Radboudumc Center for Infectious Diseases, Department of Medical Microbiology, Radboud University Medical Center, Nijmegen, The Netherlands.
Radboudumc Center for Infectious Diseases, Department of Pulmonary Diseases, Radboud University Medical Center, Nijmegen, The Netherlands.
Expert Opin Pharmacother. 2021 Oct;22(15):1961-1974. doi: 10.1080/14656566.2021.1953472. Epub 2021 Jul 22.
: Guidelines recommend the use of amikacin in the treatment of nontuberculous mycobacterial (NTM) disease.

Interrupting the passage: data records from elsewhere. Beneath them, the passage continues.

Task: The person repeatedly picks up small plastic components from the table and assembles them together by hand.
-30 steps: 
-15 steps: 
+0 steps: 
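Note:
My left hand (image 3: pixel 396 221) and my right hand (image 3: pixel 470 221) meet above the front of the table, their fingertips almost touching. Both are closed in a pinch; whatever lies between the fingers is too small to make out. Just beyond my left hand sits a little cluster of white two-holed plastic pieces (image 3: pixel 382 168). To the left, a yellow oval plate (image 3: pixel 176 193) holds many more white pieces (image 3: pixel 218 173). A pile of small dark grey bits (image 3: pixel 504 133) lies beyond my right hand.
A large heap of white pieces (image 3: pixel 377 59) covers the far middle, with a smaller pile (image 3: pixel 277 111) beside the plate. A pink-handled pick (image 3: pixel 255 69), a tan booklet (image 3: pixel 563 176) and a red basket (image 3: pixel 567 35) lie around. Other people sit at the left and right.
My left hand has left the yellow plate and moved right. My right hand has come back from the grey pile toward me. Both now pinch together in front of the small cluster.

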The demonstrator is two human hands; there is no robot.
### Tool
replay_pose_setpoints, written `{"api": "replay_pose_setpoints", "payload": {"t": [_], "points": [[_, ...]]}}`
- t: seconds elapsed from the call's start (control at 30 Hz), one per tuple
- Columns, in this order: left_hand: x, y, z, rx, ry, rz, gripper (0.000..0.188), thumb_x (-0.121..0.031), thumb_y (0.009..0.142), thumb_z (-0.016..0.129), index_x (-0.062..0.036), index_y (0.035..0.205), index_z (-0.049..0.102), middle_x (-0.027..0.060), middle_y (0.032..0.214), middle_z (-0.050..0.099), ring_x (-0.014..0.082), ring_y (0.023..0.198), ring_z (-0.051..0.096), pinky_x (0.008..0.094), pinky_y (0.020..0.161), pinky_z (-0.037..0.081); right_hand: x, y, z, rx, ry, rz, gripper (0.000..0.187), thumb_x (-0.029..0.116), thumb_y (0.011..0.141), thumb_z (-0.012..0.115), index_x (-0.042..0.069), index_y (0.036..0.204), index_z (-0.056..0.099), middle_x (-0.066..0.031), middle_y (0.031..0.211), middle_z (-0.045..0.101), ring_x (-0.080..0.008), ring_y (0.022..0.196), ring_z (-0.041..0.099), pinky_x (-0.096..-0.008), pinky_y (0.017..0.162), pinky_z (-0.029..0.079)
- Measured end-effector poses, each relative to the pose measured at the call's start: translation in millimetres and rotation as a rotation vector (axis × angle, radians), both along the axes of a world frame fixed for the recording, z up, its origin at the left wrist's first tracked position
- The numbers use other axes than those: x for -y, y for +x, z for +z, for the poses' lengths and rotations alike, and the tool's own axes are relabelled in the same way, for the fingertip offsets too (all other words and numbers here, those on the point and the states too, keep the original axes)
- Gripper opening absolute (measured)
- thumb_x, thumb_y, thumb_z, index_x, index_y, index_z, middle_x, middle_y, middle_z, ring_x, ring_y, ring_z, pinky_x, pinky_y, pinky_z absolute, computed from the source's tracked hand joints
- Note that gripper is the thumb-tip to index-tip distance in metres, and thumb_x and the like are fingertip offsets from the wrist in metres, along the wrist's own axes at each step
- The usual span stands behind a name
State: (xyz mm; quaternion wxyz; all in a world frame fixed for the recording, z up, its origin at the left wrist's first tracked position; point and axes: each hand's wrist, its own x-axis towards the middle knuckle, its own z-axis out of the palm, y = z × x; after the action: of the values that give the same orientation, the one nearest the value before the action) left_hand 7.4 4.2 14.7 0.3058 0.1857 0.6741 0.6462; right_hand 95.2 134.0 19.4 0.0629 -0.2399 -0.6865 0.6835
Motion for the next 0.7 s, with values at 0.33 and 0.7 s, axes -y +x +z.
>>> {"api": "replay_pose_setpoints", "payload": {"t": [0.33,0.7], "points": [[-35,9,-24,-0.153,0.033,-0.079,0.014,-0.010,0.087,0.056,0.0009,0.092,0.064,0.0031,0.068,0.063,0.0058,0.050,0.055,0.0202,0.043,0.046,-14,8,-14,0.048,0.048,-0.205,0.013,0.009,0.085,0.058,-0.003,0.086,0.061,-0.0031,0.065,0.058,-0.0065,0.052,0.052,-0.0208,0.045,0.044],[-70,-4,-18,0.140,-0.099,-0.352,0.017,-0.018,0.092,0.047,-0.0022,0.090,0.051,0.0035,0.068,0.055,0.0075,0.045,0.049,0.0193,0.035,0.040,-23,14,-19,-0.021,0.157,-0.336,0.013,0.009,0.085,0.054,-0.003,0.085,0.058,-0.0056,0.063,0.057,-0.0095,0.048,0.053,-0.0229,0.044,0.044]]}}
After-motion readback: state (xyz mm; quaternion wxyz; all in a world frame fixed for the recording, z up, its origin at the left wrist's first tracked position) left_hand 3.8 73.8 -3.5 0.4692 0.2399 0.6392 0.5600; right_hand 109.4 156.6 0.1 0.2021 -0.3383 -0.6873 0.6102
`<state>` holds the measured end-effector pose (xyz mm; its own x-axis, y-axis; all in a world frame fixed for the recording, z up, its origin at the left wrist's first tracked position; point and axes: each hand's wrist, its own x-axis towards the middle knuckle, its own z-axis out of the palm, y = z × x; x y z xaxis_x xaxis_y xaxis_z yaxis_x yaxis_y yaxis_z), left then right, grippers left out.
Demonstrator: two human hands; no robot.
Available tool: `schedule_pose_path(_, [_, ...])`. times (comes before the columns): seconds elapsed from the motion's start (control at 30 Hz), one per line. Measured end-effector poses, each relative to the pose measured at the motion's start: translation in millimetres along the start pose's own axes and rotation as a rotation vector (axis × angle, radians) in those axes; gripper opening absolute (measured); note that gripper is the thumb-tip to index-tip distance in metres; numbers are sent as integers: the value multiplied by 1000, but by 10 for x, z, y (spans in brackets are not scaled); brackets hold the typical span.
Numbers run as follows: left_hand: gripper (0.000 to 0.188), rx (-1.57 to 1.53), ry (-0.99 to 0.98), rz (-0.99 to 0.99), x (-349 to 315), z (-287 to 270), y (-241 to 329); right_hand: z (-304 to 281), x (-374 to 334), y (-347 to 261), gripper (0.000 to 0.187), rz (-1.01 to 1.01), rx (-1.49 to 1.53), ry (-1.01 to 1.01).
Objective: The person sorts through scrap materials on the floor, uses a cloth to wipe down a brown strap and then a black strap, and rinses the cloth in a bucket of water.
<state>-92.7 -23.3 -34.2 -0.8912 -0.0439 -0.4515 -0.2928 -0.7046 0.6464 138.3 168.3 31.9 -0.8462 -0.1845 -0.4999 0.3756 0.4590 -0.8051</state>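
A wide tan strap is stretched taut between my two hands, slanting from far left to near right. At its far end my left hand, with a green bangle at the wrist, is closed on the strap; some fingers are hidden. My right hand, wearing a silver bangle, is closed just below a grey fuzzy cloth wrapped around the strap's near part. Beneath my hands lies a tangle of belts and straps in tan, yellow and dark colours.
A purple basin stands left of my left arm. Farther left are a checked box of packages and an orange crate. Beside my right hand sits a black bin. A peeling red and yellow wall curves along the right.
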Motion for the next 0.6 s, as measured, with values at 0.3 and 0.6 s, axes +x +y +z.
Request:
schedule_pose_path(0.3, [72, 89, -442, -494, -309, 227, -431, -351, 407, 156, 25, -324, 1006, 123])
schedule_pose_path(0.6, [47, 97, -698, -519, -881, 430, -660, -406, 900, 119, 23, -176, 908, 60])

The authors have evaluated the evidence for the position of amikacin in NTM disease treatment.: The authors performed a literature search for original research on amikacin in NTM disease, including its mechanism of action, emergence of resistance, pre-clinical and clinical investigations.: Amikacin shows moderate activity against the clinically most relevant NTM species ( complex and ). It is synergistic with ethambutol, clofazimine, and macrolides and these combinations are effective in animal models. Liposomal encapsulation increases amikacin efficacy. Clinically, the recommended dose of 15 mg/kg intravenous amikacin does not lead to PK/PD target attainment in all patients and a positive impact on long-term treatment outcomes remains unproven in both complex and disease. Adding the amikacin liposome inhalation suspension did prove to be effective in short and long term in patients not responding to recommended treatment for complex pulmonary disease. Its optimal use in complex and pulmonary disease warrants further evaluation.
: 指南建议使用阿米卡星治疗非结核分枝杆菌(NTM)病。作者评估了阿米卡星在 NTM 病治疗中的地位的证据。: 作者对 NTM 病中阿米卡星的原始研究进行了文献检索,包括其作用机制、耐药性的出现、临床前和临床研究。: 阿米卡星对临床上最相关的 NTM 物种(复杂和)显示出中等活性。它与乙胺丁醇、氯法齐明和大环内酯类药物具有协同作用,这些组合在动物模型中有效。脂质体包封增加了阿米卡星的疗效。临床上,推荐的 15 毫克/千克静脉注射阿米卡星剂量并不能使所有患者达到 PK/PD 目标,并且在复杂和疾病中,对长期治疗结果的积极影响仍未得到证实。在对推荐的复杂肺部疾病治疗无反应的患者中,添加阿米卡星脂质体吸入混悬剂确实在短期和长期内都有效。其在复杂和肺部疾病中的最佳使用需要进一步评估。